WORK REQUIRED
Below are records; count how many of their lines contain the string "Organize", and give only that number.

SOURCE MATERIAL
○ ○ ○ ○
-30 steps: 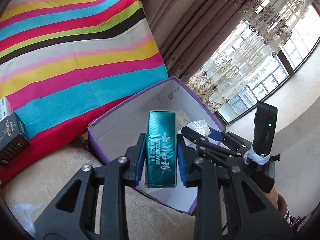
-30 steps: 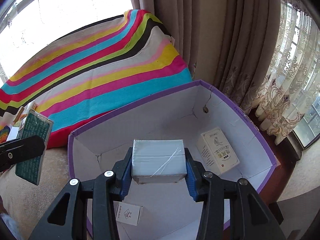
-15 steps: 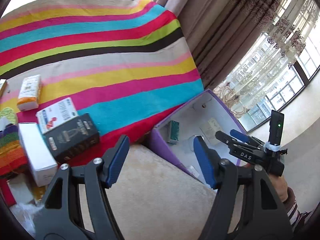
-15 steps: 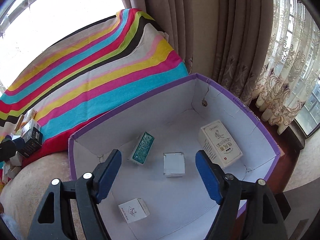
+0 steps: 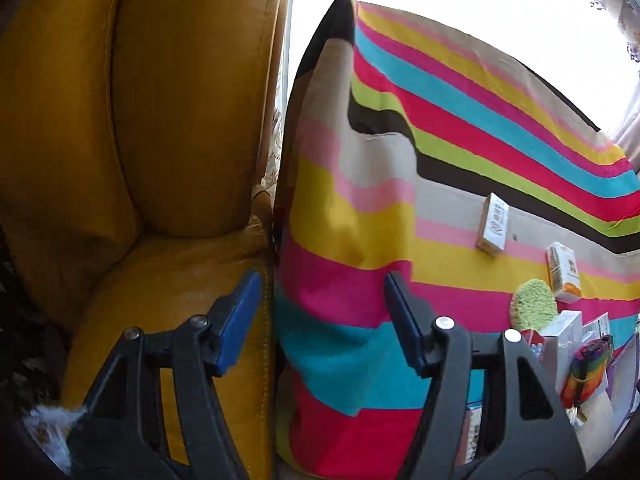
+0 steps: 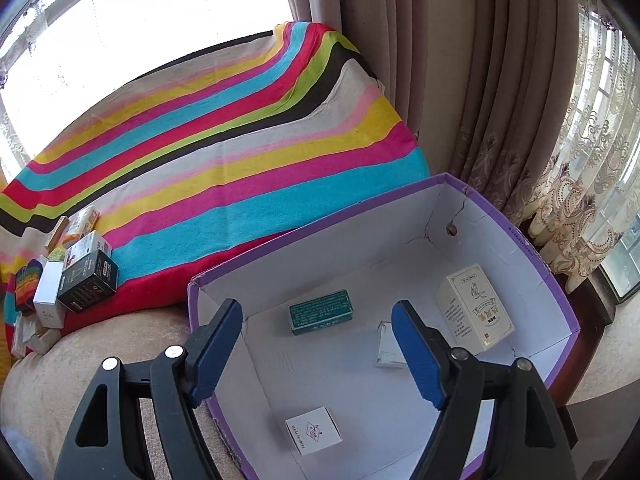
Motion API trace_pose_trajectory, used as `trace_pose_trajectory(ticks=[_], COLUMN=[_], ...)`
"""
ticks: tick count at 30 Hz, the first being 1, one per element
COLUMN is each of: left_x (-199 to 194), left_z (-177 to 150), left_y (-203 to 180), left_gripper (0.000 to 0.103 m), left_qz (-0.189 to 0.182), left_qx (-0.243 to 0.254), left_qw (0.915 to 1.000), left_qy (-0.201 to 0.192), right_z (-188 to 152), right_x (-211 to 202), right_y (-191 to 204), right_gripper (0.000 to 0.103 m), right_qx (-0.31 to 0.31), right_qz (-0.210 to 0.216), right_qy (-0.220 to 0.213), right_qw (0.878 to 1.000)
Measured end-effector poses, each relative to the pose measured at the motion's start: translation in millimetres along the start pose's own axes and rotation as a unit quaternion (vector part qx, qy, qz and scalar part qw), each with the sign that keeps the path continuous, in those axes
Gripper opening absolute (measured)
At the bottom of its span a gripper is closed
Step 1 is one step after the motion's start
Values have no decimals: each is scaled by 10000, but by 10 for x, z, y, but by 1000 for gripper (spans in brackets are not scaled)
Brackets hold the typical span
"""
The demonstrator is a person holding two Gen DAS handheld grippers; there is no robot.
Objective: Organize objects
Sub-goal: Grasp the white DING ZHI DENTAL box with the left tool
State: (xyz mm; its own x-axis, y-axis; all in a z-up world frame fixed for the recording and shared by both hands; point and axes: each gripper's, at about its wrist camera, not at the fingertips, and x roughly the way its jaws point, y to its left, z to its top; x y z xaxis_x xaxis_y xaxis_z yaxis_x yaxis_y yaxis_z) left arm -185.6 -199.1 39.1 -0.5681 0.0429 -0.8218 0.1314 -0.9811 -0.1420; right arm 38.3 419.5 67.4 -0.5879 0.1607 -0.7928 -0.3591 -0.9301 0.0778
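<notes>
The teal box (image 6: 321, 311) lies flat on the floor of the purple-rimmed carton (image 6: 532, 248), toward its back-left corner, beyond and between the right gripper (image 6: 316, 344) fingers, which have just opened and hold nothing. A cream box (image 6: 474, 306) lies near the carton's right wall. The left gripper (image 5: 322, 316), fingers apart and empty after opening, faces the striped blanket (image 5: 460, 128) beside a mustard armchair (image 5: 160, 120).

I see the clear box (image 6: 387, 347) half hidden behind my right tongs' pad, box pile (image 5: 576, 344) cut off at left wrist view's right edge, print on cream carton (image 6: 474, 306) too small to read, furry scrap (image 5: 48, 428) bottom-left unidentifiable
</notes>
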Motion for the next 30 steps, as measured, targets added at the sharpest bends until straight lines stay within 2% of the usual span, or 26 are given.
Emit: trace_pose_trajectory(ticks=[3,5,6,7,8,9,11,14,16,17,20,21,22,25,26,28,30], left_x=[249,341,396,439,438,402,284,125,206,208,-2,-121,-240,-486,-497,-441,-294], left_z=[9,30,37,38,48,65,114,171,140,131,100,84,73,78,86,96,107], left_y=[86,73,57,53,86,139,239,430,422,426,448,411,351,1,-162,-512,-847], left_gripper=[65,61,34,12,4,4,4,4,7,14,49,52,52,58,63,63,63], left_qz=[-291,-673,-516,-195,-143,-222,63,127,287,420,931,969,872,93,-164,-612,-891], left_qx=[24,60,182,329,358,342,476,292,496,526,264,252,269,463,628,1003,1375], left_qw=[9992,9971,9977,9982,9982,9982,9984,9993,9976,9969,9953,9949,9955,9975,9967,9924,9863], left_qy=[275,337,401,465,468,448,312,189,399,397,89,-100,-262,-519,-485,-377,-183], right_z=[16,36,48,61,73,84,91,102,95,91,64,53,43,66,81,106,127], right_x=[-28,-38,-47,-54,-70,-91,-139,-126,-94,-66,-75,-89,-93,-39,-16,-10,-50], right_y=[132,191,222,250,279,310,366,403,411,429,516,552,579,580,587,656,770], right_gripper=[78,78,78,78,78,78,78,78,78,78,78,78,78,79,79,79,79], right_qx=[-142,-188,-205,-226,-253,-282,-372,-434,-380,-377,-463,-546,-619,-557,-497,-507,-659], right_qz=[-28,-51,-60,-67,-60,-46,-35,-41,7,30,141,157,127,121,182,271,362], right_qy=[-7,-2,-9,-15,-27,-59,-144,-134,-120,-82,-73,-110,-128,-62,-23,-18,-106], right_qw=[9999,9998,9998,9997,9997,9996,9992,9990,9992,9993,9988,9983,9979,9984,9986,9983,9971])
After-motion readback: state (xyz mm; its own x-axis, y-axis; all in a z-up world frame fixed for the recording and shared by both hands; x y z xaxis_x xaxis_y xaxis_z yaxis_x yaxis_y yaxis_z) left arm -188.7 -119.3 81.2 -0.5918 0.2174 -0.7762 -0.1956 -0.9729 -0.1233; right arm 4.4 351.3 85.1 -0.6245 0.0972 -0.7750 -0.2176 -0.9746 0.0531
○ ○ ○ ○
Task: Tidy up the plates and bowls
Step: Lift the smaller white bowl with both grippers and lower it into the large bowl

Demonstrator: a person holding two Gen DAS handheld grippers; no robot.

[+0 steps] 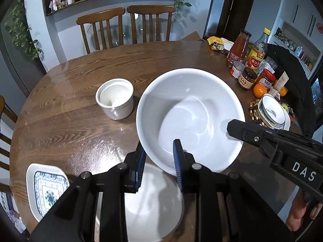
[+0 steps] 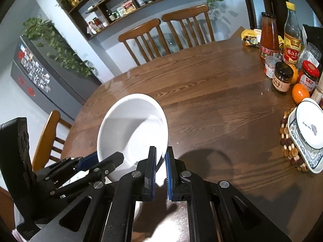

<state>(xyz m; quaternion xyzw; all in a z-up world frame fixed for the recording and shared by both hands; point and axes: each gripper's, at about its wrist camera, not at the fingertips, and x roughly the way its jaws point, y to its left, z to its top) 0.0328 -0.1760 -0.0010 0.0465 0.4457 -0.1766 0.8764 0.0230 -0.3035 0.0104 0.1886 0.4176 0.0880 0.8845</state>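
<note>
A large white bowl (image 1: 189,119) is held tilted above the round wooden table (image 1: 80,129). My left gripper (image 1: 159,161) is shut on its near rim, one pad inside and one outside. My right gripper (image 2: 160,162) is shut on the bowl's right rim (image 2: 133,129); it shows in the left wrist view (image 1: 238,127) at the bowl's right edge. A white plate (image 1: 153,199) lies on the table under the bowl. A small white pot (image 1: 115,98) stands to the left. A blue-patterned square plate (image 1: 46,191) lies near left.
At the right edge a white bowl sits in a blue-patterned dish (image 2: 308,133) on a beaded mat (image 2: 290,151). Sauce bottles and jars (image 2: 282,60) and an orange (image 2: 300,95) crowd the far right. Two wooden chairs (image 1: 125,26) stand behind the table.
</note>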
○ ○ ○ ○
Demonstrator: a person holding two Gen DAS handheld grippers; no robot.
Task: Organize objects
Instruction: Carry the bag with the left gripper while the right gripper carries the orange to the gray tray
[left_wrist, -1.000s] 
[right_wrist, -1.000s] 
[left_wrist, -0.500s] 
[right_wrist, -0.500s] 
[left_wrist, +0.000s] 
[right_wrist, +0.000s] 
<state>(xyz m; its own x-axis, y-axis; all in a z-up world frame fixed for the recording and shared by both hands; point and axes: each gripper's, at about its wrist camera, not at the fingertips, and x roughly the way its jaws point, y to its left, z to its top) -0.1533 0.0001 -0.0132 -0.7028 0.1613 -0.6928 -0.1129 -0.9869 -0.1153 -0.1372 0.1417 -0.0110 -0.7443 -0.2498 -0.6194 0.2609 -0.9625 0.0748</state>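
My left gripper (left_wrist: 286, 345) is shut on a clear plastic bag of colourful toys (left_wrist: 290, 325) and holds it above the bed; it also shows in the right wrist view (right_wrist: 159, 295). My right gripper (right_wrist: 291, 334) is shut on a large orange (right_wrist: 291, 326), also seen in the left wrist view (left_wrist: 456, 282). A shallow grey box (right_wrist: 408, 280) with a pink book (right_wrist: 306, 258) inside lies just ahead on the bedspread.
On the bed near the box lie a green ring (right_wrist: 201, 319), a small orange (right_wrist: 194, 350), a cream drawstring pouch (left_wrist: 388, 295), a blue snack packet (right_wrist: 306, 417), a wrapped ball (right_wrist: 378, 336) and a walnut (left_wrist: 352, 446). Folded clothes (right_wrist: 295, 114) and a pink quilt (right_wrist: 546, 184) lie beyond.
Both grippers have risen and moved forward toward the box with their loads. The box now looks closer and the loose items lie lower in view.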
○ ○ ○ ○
ANSWER SPACE
2